WHEN field naturalist Len Hubbard says everything in the Barakula Forest is a “survivor”, he isn’t kidding.
Some trees in the southern hemisphere’s largest national park are thousands of years old, still thriving today despite enduring hundreds of raging bushfires, surging floods and bone dry droughts.
Now, one of Barakula’s iconic bushfire observation towers which stood for decades in the vast 700,000 acre forest can be added to its list of survivors.
“This is such a wonderful project that will preserve the Barakula Forestry’s rich history,” Mr Hubbard said.
The Coondarra Tower – brother of the nearby, near-identical, heritage-listed Waage Tower – is being given a new lease of life at the Chinchilla Museum.


Part of the imposing timber structure is being restored for permanent public display, in a $140,000 initiative by the state government and Chinchilla Historical Society.
The tower was dismantled in 2017, having become a victim of technological advancement.
For some years now, 360-degree cameras have replaced man’s naked eye as a cheaper and more practical means of monitoring bushfires.
No longer do forestry employees need to man a rickety, 30-metre high structure while constantly on the lookout for plumes of smoke signalling bushfires.
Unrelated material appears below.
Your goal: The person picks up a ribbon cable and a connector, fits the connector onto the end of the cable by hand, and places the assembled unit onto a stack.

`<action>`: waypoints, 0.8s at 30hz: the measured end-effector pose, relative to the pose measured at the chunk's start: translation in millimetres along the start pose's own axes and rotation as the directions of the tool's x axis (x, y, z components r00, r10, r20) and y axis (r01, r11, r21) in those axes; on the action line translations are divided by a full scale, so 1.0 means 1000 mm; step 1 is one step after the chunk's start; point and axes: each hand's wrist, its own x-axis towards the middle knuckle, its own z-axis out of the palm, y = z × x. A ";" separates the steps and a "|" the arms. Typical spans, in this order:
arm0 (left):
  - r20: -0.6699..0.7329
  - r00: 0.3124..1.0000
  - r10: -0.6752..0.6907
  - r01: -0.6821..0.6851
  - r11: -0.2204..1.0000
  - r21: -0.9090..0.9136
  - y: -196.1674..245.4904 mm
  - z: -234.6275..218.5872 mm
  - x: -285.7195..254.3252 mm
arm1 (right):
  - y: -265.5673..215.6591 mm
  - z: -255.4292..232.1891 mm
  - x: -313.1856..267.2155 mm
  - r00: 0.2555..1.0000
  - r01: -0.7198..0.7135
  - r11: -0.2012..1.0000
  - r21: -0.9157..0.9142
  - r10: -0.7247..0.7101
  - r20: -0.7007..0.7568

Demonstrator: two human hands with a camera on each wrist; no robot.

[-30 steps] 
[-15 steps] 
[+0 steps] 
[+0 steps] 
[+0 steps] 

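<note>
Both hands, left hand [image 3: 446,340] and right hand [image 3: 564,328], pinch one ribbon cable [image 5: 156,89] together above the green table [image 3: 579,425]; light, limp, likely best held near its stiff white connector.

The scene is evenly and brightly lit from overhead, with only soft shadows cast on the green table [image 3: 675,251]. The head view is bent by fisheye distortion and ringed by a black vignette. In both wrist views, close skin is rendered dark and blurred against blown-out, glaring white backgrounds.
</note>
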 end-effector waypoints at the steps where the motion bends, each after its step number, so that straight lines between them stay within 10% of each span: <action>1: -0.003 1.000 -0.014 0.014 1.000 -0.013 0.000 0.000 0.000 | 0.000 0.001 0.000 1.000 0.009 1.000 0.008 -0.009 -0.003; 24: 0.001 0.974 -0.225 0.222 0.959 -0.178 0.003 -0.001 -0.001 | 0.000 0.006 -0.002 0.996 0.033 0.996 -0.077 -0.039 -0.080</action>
Instead, in the Coondarra Tower’s place today stands a huge steel spire with a rotating lens, constantly feeding back live Barakula footage to Department of Environment and Sciences offices in Dalby.

The old timber fire tower was destined to be torn down and used as – ironically – firewood, until a group of local history buffs and former forestry workers set about keeping the tower intact.
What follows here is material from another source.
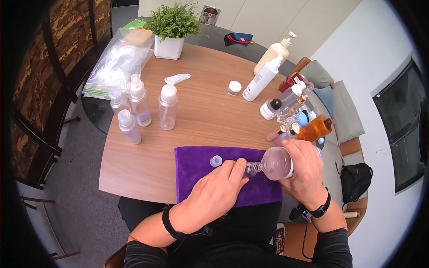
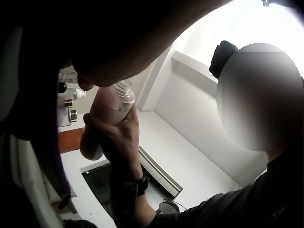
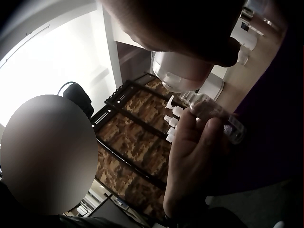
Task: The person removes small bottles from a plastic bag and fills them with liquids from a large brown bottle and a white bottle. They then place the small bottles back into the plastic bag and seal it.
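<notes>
Large clear bottle [image 1: 275, 164], one, pinkish contents: tilted at the lower right of the frame, neck toward the left; fingers of the right hand [image 1: 304, 169] curled round it, grasping. Small clear bottle [image 1: 249, 170], one, open-necked: also tilted, just left of the large bottle, above the purple cloth [image 1: 190, 178]; fingers of the left hand [image 1: 215, 188] pinched about its body. The two necks face each other; whether they touch cannot be told.

Small translucent cap [image 1: 216, 161], one: lying on the cloth, beyond the left hand. Cloth: spread along the near edge of the wooden bench [image 1: 201, 116], lower centre.

Pump bottle [image 1: 168, 109], one, clear, white top: upright, left of centre. Clear small bottles [image 1: 129, 127], three: grouped beside it, farther left. White-lidded jar [image 1: 233, 88], one: upper centre. Tall white bottle [image 1: 261, 80] and cream pump bottle [image 1: 273, 54]: upper right of centre. Assorted cosmetic bottles, including an amber one [image 1: 314, 128]: clustered at right. Potted plant [image 1: 172, 27] and clear plastic bag [image 1: 117, 64]: upper left.
</notes>
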Motion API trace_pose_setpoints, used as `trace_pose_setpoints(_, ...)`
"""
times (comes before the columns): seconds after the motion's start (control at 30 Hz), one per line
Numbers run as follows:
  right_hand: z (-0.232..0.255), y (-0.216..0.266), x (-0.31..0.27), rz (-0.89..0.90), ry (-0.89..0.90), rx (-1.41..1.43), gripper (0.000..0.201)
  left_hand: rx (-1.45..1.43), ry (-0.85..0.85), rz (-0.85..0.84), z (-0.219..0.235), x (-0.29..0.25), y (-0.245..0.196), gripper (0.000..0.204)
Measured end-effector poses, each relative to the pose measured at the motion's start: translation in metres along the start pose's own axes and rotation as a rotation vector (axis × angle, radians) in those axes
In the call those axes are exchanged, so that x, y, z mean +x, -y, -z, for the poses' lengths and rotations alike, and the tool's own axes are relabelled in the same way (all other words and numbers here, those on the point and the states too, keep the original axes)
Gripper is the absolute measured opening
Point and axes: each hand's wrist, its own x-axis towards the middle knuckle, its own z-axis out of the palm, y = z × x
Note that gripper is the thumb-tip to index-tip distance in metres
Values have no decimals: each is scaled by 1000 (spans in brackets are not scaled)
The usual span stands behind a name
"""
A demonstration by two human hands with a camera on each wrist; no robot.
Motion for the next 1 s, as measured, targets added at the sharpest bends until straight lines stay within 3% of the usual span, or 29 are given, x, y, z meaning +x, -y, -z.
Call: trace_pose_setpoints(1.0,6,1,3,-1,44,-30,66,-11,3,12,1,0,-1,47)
The top section of the building has been resurrected at the Chinchilla Museum and is due to be open for public display in time for the venue’s 50th anniversary in 2021.
Plans are in place to also install an interactive monitor allowing visitors to view the live footage coming from Coondarra, where the old tower once stood.
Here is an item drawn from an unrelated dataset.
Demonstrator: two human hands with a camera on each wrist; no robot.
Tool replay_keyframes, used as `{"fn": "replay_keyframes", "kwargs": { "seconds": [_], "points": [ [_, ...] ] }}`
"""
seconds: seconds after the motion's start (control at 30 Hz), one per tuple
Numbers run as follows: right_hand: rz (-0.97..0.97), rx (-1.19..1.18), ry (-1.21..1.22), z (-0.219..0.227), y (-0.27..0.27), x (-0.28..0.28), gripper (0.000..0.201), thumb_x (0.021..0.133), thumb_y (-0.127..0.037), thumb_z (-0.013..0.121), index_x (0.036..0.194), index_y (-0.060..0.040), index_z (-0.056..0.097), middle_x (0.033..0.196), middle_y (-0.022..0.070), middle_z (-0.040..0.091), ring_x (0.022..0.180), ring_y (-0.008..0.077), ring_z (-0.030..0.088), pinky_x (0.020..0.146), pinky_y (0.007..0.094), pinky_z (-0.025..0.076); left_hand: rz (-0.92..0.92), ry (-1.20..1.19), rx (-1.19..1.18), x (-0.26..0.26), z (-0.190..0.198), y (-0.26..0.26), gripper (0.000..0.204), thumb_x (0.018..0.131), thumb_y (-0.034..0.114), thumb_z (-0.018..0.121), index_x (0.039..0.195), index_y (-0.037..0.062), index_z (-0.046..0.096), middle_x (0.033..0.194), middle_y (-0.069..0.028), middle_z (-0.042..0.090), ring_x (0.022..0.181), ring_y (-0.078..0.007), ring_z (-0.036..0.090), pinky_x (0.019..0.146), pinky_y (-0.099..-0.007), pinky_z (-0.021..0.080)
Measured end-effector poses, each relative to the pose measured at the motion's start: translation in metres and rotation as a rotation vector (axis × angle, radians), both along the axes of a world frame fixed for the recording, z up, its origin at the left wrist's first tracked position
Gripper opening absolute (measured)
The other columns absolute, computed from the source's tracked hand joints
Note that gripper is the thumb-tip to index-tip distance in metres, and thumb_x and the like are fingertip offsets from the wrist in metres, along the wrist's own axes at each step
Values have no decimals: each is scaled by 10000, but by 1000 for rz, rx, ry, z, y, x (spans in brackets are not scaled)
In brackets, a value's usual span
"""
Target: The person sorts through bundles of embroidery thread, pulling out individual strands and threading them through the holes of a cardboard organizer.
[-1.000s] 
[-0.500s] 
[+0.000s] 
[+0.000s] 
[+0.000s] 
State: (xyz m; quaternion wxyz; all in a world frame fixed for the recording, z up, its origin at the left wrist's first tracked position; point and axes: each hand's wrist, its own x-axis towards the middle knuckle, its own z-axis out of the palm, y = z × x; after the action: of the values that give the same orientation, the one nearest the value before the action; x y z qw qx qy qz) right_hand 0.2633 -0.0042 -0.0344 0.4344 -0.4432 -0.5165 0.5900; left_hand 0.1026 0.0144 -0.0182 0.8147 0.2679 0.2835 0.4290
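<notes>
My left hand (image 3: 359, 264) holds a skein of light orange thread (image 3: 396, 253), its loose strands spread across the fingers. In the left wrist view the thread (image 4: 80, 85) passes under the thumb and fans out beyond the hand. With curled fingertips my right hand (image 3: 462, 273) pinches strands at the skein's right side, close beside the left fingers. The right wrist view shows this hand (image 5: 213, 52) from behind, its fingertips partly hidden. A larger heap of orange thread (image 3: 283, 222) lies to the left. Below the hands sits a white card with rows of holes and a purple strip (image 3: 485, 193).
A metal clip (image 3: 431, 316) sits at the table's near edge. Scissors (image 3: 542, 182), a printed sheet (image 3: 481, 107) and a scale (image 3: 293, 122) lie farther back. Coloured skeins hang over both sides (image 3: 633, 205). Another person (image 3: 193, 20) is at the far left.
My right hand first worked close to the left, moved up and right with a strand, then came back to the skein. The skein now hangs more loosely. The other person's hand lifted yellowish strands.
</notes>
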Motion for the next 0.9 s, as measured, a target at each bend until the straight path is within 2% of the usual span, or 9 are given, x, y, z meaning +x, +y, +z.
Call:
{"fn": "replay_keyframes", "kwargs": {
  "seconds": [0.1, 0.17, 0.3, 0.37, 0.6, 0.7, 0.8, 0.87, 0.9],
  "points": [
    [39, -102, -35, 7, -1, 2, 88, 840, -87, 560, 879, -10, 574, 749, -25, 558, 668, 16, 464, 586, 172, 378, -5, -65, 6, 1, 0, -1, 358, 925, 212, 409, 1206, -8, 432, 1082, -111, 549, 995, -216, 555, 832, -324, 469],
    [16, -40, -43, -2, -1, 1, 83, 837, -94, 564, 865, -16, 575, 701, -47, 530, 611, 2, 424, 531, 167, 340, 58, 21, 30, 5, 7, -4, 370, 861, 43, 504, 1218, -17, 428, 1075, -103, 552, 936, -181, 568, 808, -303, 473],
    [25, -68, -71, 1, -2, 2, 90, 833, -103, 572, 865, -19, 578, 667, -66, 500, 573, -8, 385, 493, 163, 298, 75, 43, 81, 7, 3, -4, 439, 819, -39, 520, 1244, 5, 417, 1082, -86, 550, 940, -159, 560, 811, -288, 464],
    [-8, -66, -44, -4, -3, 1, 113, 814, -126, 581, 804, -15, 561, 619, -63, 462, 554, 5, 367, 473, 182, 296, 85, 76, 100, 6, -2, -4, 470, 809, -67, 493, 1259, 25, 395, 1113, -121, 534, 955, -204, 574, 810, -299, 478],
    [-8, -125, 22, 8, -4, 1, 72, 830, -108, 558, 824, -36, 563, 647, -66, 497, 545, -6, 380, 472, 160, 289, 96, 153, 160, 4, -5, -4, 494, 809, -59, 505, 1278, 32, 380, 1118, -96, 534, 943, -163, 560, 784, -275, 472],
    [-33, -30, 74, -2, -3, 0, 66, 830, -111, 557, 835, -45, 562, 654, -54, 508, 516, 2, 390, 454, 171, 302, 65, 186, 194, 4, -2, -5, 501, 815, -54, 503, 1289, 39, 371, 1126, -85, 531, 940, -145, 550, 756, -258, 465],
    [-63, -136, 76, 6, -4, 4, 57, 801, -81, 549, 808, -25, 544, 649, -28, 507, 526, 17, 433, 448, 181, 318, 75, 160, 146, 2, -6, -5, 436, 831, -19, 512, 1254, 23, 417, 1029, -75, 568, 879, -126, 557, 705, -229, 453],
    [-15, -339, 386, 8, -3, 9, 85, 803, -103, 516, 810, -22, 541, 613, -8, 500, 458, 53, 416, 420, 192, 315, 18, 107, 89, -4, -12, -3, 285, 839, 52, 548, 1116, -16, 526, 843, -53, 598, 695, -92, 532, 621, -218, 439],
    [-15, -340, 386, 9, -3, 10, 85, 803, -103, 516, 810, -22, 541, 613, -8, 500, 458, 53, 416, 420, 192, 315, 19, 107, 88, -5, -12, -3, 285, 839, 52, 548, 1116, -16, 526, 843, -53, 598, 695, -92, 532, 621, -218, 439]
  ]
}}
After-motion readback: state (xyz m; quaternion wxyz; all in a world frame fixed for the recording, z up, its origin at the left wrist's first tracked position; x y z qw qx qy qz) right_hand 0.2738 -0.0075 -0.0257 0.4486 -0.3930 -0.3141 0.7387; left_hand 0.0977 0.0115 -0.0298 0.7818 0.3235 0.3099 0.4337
“We couldn’t think of a better way to engage the museum’s guest with this new Barakula exhibit,” Mr Hubbard said.

Among the group involved in the restoration works is 74-year-old Charlie Hazard, a former forestry employee who worked as a logger in Barakula for a staggering 40 years.
For 32 years Mr Hazard’s family was one of about a dozen which lived in a tiny village within Barakula. The village had a single-teacher school where all of his children were educated.
“Once this goes, nobody knows about it,” Mr Hazard said.
“If it just went to firewood the younger generation wouldn’t have known what a fire tower was or how it worked.
“It would have been a shame to see it all up in smoke.”